В этом между ним и Элизой Барроу существовало, несомненно, духовное родство. Во всяком случае, страсть к деньгам породила странные отношения между ними. Уже 14 октября мисс Барроу передала Седдону ценные бумаги на сумму 1600 фунтов в обмен на еженедельную пожизненную ренту. Такая рента казалась ей более выгодной и надежной, чем ценные бумаги. 9 июня следующего года Седдон овладел уже доходным домом, принадлежавшим раньше Элизе Барроу. В качестве компенсации он увеличил ее еженедельную ренту на 3 фунта. Когда летом 1911 года «Биркбэкбэнк», в котором Элиза Барроу держала свои деньги, переживал трудности, она под влиянием Седдона сняла с книжки все имевшиеся у нее наличные деньги в размере 400 фунтов и спрятала их в своей спальне вместе с драгоценностями. Итак, к этому времени все ее состояние находилось либо в руках Седдона, либо в его доме. Спустя некоторое время, 26 августа 1911 года, дочь Седдона покупает пакет мышьяковой бумаги от мух. А через несколько дней заболевает Элиза Барроу — рвота, рези в животе, понос. Доктор Сварн ставит диагноз: «эпидемическая диарея» — и предлагает больной лечь в госпиталь. Но из скупости она это отклоняет и поручает уход за собой мистеру Седдону. 12 дней пролежала она, медленно умирая, в своей постели. В ночь с 13 на 14 сентября Элиза Барроу умерла, и Седдон тотчас принялся обыскивать ее комнату. Позже он утверждал, что нашел всего 10 фунтов. Но его служащие видели, как он рано утром считал деньги. Седдон посетил ювелира с кольцом умершей и просил удалить выгравированные на нем инициалы матери Элизы Барроу. Он положил большие суммы в банки и отправился к доктору Сварну, который, не осмотрев труп, выписал ему свидетельство о смерти. Причиной смерти была указана эпидемическая диарея. И, наконец, Седдон сам позаботился о похоронах Элизы Барроу, не сообщив даже ее родственникам, Вандерэям. Он заказал самый дешевый гроб и получил от предпринимателя похоронного бюро 12 шиллингов комиссионных за организацию похорон.

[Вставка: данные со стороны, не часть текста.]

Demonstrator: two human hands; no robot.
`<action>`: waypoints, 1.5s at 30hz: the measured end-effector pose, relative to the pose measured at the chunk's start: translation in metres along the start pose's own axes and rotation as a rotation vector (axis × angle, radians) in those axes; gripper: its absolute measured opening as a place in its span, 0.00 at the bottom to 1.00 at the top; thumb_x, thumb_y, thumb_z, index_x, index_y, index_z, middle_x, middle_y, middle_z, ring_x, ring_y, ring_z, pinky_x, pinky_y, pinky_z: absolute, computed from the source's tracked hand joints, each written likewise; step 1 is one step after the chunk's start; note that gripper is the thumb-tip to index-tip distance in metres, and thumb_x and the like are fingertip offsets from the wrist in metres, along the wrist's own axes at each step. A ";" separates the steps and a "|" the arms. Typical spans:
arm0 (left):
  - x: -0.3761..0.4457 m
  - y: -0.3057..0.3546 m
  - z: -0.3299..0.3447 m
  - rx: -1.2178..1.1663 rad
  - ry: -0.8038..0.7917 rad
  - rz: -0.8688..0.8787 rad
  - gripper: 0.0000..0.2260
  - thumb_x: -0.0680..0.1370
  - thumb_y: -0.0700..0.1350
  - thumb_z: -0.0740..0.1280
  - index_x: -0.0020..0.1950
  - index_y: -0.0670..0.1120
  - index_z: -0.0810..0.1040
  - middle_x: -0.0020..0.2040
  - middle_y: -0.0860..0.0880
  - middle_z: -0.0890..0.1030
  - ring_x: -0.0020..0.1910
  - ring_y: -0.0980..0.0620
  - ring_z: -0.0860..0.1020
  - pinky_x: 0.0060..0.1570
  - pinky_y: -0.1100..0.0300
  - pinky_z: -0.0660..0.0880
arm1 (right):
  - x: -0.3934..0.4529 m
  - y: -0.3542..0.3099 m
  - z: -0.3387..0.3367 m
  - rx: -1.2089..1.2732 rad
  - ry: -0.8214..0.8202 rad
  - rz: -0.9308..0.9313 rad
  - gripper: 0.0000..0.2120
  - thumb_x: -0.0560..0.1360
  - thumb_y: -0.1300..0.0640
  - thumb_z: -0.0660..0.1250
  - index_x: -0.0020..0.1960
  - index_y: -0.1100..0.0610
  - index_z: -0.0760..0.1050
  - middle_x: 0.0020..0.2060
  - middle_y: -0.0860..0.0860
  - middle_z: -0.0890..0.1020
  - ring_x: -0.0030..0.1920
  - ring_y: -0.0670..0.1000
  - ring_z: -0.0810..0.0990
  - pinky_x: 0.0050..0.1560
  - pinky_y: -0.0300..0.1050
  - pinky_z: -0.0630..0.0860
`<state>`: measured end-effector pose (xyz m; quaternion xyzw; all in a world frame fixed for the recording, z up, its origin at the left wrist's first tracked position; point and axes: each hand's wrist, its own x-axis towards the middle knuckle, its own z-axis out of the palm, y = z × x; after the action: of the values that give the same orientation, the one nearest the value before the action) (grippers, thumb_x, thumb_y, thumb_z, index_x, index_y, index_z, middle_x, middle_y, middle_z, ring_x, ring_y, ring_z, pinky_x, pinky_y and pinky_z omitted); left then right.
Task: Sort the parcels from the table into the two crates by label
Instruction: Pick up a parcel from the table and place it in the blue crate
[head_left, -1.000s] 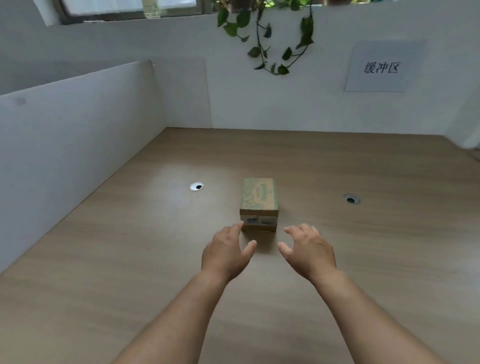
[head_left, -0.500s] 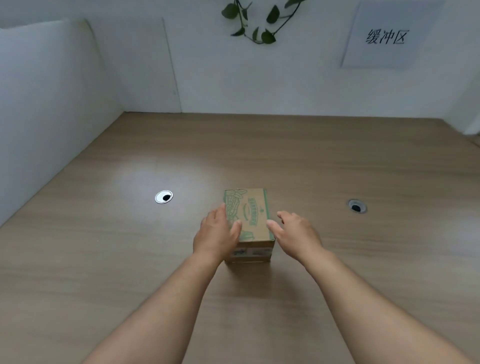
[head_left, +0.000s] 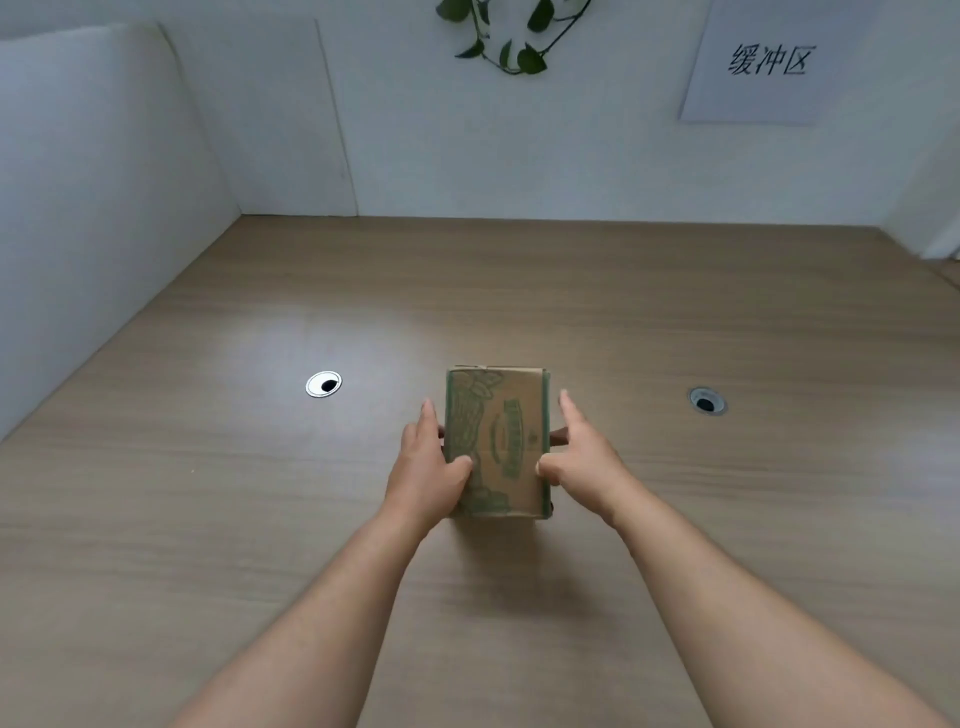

16 сентября 1911 года на кладбище Финчлей состоялось погребение Элизы Барроу, а спустя шесть дней Седдоны отправились в путешествие к морю.

Тем временем о смерти своей родственницы узнал Вандерэй и в надежде получить наследство явился к дому Седдона. Дом был заперт. Только 9 октября ему наконец удалось застать Седдона. Седдон сообщил ему, что наследство Элизы Барроу составляет 10 фунтов. Он же, Седдон, потратил на похороны и заботы о ее племянника 11 фунтов 1 шиллинг и 10,5 пенса, так что наследник должен ему больше фунта. Правда, остались еще несколько платьев и мебель стоимостью примерно 16 фунтов. Когда Вандерэй поинтересовался ее домом, акциями и счетом в банке, то Седдон объяснил ему, что дом и акции законным путем перешли теперь в его собственность, он же, согласно условиям, выплачивал Элизе Барроу ренту до самой ее смерти. Что же касается наличных денег, то это была легенда.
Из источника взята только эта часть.